Step 2 — Install the binary

# on worker-0
cd /tmp
curl -fsSL -o kube-proxy https://dl.k8s.io/v1.36.1/bin/linux/amd64/kube-proxy
ls -la kube-proxy
sudo install -m 755 kube-proxy /usr/local/bin/kube-proxy
kube-proxy --version

-rw-rw-r-- 1 ubuntu ubuntu 44200098 kube-proxy
Kubernetes v1.36.1

Step 3 — KubeProxyConfiguration and the systemd unit

Minimal config: point at the kubeconfig, pick iptables mode, and declare clusterCIDR, the overall pod network range (10.200.0.0/16, the supernet of the two /24 ranges per worker).

# on worker-0
sudo tee /var/lib/kube-proxy/kube-proxy-config.yaml >/dev/null <<'EOF'
kind: KubeProxyConfiguration
apiVersion: kubeproxy.config.k8s.io/v1alpha1
clientConnection:
  kubeconfig: "/var/lib/kube-proxy/kubeconfig"
mode: "iptables"
clusterCIDR: "10.200.0.0/16"
EOF

clusterCIDR lets kube-proxy distinguish traffic from within the pod range from traffic from outside: a packet to a ClusterIP whose source lies outside the pod range gets marked to be masqueraded (SNAT) on the way out, avoiding the situation where a pod receives a packet with a source address it can't route back to. We'll see exactly this mark in the NAT chain in a later step.

Why iptables instead of ipvs or nftables? kube-proxy has several modes. iptables is the oldest, clear to read, and good enough for a small cluster, so it's a good fit for learning. For clusters with thousands of Services, ipvs or the nftables mode (stable in recent releases) scale better because they aren't linear in the number of rules. We use iptables here, and besides, by the end of the series we'll drop kube-proxy entirely when we switch to Cilium eBPF (Articles 18–19).

The systemd unit:

sudo tee /etc/systemd/system/kube-proxy.service >/dev/null <<'EOF'
[Unit]
Description=Kubernetes Kube Proxy
Documentation=https://github.com/kubernetes/kubernetes
After=network-online.target
Wants=network-online.target

[Service]
ExecStart=/usr/local/bin/kube-proxy \
  --config=/var/lib/kube-proxy/kube-proxy-config.yaml \
  --v=2
Restart=on-failure
RestartSec=5

[Install]
WantedBy=multi-user.target
EOF

sudo systemctl daemon-reload
sudo systemctl enable --now kube-proxy
sleep 4
systemctl is-active kube-proxy

active

See what it does at startup:

sudo journalctl -u kube-proxy --no-pager | grep -E 'Reloading|SyncProxyRules complete' | tail -2

proxier.go:1389] "Reloading service iptables data" ipFamily="IPv4" numServices=1 numEndpoints=3 ...
proxier.go:662] "SyncProxyRules complete" ipFamily="IPv4" elapsed="107.898293ms"

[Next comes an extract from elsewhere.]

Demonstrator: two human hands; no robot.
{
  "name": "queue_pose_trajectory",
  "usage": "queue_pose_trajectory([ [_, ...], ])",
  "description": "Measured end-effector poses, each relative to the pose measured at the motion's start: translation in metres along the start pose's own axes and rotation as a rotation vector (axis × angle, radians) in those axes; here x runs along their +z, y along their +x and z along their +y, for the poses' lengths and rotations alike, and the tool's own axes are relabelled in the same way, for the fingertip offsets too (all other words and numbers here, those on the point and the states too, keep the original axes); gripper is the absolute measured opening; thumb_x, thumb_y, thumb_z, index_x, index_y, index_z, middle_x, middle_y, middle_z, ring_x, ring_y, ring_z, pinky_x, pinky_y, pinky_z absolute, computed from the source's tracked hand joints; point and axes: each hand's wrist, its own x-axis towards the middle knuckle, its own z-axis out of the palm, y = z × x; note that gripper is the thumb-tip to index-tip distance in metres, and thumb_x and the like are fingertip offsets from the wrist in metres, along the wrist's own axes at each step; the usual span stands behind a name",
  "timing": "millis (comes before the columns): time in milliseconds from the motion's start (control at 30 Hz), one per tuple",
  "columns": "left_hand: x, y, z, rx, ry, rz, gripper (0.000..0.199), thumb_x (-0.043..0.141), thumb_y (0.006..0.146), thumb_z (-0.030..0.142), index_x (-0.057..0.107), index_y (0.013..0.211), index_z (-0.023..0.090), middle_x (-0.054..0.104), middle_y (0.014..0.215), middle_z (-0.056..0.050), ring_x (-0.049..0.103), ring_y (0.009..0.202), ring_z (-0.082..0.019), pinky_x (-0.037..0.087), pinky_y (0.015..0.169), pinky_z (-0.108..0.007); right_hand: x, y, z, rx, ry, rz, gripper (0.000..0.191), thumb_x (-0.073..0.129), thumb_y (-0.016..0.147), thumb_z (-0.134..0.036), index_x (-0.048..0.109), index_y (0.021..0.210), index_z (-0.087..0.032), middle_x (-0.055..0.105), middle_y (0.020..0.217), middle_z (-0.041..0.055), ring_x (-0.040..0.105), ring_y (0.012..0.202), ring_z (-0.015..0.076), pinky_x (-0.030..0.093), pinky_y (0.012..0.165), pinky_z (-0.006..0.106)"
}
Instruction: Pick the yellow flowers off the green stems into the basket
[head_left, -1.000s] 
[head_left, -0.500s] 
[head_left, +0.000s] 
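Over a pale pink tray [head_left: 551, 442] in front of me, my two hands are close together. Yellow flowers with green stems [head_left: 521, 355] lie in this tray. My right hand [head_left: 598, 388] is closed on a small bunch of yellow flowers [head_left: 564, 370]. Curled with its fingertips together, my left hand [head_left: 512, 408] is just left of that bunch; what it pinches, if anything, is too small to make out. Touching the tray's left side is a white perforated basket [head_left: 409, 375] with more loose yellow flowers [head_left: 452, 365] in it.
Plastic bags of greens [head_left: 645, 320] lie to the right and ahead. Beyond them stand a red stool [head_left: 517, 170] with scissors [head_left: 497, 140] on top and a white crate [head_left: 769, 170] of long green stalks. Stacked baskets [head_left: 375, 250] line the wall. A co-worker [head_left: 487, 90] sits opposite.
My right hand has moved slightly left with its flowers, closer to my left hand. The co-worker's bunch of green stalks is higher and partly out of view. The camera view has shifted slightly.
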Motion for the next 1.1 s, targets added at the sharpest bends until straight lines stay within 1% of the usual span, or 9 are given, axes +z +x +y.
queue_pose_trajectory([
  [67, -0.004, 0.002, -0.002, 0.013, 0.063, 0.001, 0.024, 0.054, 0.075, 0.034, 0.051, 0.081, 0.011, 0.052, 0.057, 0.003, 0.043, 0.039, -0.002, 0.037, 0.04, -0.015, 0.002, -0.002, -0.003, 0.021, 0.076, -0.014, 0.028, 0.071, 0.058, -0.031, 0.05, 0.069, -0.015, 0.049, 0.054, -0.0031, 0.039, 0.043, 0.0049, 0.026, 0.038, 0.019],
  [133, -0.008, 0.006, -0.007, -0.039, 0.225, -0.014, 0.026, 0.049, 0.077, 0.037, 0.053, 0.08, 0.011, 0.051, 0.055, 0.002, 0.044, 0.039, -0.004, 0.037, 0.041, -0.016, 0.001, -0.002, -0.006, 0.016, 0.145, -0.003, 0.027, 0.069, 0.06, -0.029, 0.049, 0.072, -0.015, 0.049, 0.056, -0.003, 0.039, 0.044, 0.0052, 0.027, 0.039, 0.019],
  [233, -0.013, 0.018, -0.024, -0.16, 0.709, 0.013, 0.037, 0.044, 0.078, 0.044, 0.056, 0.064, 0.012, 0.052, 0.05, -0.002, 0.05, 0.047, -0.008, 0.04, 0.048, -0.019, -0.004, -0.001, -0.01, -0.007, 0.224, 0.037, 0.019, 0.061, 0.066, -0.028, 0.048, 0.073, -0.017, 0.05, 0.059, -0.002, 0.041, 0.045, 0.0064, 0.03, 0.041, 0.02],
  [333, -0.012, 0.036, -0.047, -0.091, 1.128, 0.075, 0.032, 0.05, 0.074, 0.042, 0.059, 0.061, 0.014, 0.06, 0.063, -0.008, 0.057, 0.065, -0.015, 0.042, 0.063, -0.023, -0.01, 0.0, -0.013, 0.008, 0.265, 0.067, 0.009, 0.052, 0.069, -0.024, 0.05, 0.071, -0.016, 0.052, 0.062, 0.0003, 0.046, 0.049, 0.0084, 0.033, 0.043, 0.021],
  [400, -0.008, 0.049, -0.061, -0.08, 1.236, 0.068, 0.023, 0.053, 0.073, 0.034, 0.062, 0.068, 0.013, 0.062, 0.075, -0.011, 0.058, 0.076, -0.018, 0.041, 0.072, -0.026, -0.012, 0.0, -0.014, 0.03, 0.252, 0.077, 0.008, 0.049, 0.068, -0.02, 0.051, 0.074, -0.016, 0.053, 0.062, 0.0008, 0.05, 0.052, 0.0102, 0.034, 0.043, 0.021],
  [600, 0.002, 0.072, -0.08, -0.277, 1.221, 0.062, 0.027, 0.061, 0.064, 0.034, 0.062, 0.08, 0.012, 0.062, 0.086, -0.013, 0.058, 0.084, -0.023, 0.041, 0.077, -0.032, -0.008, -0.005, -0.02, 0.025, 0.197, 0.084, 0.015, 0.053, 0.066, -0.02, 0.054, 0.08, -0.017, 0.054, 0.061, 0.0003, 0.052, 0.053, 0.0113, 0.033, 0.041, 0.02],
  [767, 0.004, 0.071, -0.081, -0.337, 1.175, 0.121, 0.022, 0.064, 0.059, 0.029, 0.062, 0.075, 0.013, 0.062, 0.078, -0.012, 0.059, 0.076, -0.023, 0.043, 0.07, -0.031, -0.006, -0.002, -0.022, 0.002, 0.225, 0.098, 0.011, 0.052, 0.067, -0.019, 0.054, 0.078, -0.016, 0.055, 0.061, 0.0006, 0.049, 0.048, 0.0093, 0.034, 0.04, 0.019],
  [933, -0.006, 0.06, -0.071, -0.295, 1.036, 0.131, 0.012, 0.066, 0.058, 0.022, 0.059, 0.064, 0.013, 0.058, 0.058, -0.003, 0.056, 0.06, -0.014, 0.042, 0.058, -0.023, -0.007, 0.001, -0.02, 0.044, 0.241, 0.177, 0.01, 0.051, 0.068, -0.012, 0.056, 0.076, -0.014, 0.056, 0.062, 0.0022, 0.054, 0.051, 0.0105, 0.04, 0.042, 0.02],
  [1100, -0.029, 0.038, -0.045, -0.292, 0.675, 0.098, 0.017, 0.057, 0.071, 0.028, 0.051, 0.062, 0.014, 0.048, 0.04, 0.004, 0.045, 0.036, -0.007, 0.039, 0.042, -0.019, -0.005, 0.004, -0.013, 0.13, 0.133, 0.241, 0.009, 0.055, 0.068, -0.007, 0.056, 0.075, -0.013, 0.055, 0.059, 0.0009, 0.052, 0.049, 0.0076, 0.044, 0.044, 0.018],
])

numServices=1 numEndpoints=3: kube-proxy has seen exactly the kubernetes Service with its three api-server endpoints, and has finished writing the rules.

Step 4 — Read the iptables chains kube-proxy generates

This is the part most worth looking at. kube-proxy organizes its rules into several nested chains. Start from KUBE-SERVICES, the entry gate that holds one line per ClusterIP:

sudo iptables -t nat -L KUBE-SERVICES -n | grep -E 'Chain|10.32.0.1'

Chain KUBE-SERVICES (2 references)
KUBE-SVC-NPX46M4PTMTKRN6Y  6  --  0.0.0.0/0  10.32.0.1  /* default/kubernetes:https cluster IP */ tcp dpt:443

A packet to 10.32.0.1:443 is pushed into the KUBE-SVC-... chain (the name is a hash of the Service). Open that chain:

sudo iptables -t nat -L KUBE-SVC-NPX46M4PTMTKRN6Y -n

target           prot  source           destination     /* ... */
KUBE-MARK-MASQ   6     !10.200.0.0/16    10.32.0.1       /* ... cluster IP */ tcp dpt:443
KUBE-SEP-L63N... 0     0.0.0.0/0         0.0.0.0/0       /* ... -> 10.0.1.11:6443 */ statistic mode random probability 0.33333333349
KUBE-SEP-DFEZ... 0     0.0.0.0/0         0.0.0.0/0       /* ... -> 10.0.1.12:6443 */ statistic mode random probability 0.50000000000
KUBE-SEP-UYNO... 0     0.0.0.0/0         0.0.0.0/0       /* ... -> 10.0.1.13:6443 */

These four lines capture exactly how a Service works:

The first line — KUBE-MARK-MASQ with the source condition !10.200.0.0/16 (OUTSIDE the pod range) — is precisely the masquerade mark that clusterCIDR produces: traffic to the Service from outside the pod range gets SNAT'd on the way out.
The three KUBE-SEP-... lines are the three endpoints. Note the probability column: the first line matches with probability 1/3 ≈ 0.333; if it misses, the second matches with 0.5 (i.e. half of the remaining 2/3); if it misses again, the third takes everything. Those three thresholds add up to an even ⅓–⅓–⅓ split across the three endpoints. That's the entire "load balancing algorithm" of iptables mode: static probabilities, with no notion of which endpoint is busy or idle.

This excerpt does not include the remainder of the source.